§ **What to do**: Stop after the line that contains "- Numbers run"; until then, restate each line of the entries word for word from the very first.

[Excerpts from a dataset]
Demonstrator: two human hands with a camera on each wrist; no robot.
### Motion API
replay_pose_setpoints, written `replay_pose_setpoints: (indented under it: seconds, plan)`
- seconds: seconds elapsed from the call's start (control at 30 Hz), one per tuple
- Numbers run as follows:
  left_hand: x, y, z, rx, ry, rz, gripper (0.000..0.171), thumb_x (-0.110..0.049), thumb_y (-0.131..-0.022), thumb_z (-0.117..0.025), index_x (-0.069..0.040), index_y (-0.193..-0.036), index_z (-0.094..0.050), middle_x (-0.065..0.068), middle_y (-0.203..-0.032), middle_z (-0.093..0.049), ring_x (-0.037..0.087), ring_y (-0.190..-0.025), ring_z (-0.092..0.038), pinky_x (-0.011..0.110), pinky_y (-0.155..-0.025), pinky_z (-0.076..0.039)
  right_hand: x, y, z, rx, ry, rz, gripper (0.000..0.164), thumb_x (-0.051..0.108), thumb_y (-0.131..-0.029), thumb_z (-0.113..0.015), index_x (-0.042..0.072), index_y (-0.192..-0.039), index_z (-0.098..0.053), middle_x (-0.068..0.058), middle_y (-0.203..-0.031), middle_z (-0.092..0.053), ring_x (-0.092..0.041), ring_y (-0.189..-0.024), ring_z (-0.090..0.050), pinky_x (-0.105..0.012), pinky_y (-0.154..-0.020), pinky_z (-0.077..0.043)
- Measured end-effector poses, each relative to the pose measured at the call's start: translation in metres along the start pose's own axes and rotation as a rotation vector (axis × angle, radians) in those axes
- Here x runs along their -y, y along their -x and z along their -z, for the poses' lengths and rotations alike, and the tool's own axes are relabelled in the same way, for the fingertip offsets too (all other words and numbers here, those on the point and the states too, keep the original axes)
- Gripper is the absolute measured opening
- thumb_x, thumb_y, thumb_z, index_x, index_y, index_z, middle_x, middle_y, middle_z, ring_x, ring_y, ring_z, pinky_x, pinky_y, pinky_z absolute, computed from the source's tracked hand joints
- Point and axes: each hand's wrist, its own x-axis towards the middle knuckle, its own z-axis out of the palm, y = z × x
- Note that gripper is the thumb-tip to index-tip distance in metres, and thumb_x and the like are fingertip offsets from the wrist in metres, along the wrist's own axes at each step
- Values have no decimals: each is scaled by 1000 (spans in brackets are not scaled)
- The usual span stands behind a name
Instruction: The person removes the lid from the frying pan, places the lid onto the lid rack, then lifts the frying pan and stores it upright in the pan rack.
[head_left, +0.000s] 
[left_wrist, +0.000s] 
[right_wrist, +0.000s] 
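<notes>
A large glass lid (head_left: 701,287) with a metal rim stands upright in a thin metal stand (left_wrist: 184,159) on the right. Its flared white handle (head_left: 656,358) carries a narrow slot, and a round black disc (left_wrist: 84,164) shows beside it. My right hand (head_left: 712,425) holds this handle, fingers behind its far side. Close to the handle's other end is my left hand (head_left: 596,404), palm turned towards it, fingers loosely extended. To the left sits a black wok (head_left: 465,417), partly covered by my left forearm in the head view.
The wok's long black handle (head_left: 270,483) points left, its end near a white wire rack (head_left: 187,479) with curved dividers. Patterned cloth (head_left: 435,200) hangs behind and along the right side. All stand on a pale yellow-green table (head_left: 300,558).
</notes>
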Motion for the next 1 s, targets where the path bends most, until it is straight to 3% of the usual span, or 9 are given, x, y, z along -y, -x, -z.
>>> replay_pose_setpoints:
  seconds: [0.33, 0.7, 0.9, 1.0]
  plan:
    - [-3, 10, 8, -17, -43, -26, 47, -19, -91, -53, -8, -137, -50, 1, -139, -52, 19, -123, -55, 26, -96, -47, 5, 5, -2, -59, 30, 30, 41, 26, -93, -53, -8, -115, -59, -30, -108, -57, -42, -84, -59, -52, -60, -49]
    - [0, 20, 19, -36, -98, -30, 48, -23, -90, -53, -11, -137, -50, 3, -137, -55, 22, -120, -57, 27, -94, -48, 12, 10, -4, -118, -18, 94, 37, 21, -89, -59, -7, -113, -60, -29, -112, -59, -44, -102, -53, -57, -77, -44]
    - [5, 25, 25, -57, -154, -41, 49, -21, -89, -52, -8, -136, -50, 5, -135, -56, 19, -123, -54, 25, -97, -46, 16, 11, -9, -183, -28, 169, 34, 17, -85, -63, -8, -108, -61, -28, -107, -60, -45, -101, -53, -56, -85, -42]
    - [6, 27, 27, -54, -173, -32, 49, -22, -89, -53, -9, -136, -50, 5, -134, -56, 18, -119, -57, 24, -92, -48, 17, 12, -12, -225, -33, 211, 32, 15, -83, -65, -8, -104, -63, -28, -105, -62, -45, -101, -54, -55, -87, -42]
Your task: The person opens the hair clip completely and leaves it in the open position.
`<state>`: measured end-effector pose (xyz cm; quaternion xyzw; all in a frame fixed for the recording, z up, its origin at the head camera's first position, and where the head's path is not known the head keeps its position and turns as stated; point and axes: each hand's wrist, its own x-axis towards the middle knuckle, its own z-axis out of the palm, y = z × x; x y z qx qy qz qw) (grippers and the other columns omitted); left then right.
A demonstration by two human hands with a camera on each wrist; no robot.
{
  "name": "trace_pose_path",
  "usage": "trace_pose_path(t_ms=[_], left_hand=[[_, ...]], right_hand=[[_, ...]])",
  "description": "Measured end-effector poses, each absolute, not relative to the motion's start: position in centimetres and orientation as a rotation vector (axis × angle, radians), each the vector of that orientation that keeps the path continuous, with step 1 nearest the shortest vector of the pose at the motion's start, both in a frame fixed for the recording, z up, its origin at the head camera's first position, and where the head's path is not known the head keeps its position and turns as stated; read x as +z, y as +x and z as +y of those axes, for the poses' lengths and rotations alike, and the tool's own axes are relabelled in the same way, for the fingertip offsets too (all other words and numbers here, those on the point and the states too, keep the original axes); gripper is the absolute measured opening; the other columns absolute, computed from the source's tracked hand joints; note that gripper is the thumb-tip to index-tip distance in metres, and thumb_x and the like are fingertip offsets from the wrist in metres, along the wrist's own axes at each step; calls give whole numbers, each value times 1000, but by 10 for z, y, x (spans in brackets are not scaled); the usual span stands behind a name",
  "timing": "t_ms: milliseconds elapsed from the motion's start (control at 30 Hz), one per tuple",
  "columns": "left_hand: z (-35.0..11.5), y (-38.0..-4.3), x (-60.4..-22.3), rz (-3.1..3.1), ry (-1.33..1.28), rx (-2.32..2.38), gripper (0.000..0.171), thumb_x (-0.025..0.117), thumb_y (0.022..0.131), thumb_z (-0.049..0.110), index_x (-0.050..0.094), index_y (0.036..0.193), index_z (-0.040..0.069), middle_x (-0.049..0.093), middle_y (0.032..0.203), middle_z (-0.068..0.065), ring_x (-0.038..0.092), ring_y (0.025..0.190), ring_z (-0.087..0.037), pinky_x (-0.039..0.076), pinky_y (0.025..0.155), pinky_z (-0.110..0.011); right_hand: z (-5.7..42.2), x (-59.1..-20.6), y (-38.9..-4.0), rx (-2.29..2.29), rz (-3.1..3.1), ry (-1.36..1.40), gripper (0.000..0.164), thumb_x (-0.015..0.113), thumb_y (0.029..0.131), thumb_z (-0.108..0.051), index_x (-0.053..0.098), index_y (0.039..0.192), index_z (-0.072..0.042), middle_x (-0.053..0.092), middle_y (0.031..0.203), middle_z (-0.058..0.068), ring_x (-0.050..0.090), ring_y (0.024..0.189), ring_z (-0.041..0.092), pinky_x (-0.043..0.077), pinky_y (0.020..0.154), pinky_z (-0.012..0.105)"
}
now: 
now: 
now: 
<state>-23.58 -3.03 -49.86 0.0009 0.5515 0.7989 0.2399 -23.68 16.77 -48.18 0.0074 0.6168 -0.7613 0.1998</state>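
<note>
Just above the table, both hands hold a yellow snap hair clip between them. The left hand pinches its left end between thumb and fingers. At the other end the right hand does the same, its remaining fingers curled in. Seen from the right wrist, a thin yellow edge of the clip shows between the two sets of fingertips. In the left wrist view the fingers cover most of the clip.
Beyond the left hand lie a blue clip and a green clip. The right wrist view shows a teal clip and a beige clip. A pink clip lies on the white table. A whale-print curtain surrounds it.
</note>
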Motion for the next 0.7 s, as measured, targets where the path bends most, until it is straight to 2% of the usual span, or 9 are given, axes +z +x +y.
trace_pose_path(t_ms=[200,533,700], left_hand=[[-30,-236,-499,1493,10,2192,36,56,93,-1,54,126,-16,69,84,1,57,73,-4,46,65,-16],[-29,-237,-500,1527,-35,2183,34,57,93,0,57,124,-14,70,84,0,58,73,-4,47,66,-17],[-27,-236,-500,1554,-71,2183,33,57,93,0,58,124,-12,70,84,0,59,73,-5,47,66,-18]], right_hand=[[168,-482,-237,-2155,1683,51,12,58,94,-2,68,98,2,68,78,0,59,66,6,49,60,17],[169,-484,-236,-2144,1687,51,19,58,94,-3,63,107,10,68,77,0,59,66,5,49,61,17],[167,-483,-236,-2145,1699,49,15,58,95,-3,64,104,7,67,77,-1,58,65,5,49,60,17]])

§ **Task output**:
Demonstrator: two human hands with a camera on each wrist; no robot.
### Motion API
replay_pose_setpoints, written `replay_pose_setpoints: (indented under it: seconds, plan)`
- seconds: seconds elapsed from the call's start (control at 30 Hz), one per tuple
- Numbers run as follows:

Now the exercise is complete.